Sikhs like Flooowers of Kala Afghana Ji,Nihungs,Taksalis or Akj people will maintain Sikhism inspite of that.Patit hood is found only in those fa,muilyies who still have caste attached to it as after leaving Sikhism they are easyly accomondated in hindusim which itself is caste.


----------



## devinesanative (Oct 20, 2005)

A person who claims that he can explain about the following

Love , Life , God , Death 

is Fool , because these can only be experienced and are based on Faith ......

Dear Das ji , there is one problem with every human being ......

From one extreme he goes to the other extreme .............


----------



## devinesanative (Oct 21, 2005)

Dear Vijaydeep ji

There is no dearth of People on this planet earth , Infact , in each and every step there are people who claim to mend the broken minds .......

But there is paucity of those who can atleast mend the the broken heart ...........

If broken heart could be mended then broken mind will automatically be mended..........


----------



## vijaydeep Singh (Oct 21, 2005)

Gurfateh

Respected devinesanative,

Our Guru realised the truth of all the stuf you call love,Life,God and  death.

they were able to explain that to the world.

many people who were unable to understand them did not called them fool but mad.

There is no fault of the one who realised the truth but for the one who lacks the depth of mind to understand the truth.

Das can recomend you to study Thre scriptures of Panth(Faith) and Akal willing you will realise what fool like das wants you to realise.

As per holy Bible being fool in God is better than being intelligent in world.


----------



## devinesanative (Oct 21, 2005)

Dear VijayDeep ji ,

This is neither your fault nor my fault , It is a basic instinct in human being to misunderstand the other due to the egos involved .

The problem was that you got illusioned by my Pen Name "Devine Sanative" and my logo , you made a nerve out of me .......

Many people preach daily about "Kam Krodh Lobh Moh Maya" to the others , But somewhere they also fall in the hands of Maya ..........

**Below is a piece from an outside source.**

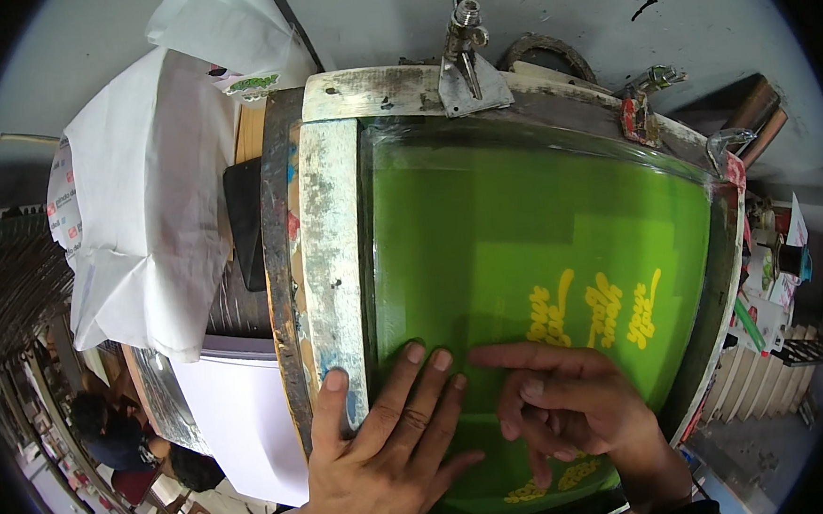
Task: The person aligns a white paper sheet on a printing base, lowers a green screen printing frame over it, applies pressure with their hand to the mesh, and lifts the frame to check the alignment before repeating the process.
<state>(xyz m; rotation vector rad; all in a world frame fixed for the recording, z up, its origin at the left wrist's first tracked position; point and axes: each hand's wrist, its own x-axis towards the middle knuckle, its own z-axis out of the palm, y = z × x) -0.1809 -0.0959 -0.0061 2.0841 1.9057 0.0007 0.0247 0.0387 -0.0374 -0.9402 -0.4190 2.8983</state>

And far as our Gurus concerned they were really true Gurus , Let me tell you A Guru never Explains but He Enlightens .....

And our Gurus Enlightened us .


----------



## vijaydeep Singh (Oct 21, 2005)

Gurfateh

well rember one thing here  das is talking about mind which you call mann in hindi/Punjabi and as per Yoga including Raj yoga it is in heart.

Very tiny and not in brain.It is not in hand of human as we are tolls but Akal can make us mend as Akal only breaks.

The Guru enlighens you by explaining.

It could depend upon a person(ie mercy of Akal on that) weather he/she understands just by world Wahiguru or not even by Three books reading.

For das you are the form of Akal who is testing the the devotion of das towards the present manifestation(Swaroop) of Akal on earth called Khalsa.

unlike others who say Guru on earth is Adi Guru Darbar but as per orders(Samprdayas) to which das gets inspiration Guru is in all and Khalsa is visible form of Guru which can let others also see that Guru.

Duty of Khalsa is not to get salvation but to let other get it by realising Akal.It could be helpfull to know(by explantion) before Realising(by enlightenment) as direct enlightenment may make are person who knows only but can not explain or preach the others.

Khalsa is like torch who burns so let other get light.By mercy of Akal path(Panth) of Khalsa is easy for one with devotion or trust in what Guru says.

Here Guru is Akal,whom sent Four Vedas,Four Kateebs(Holy Bible and Holy Kuran) and then were sent our Three Holy Books to clarify the wrong interpetations of initial eight.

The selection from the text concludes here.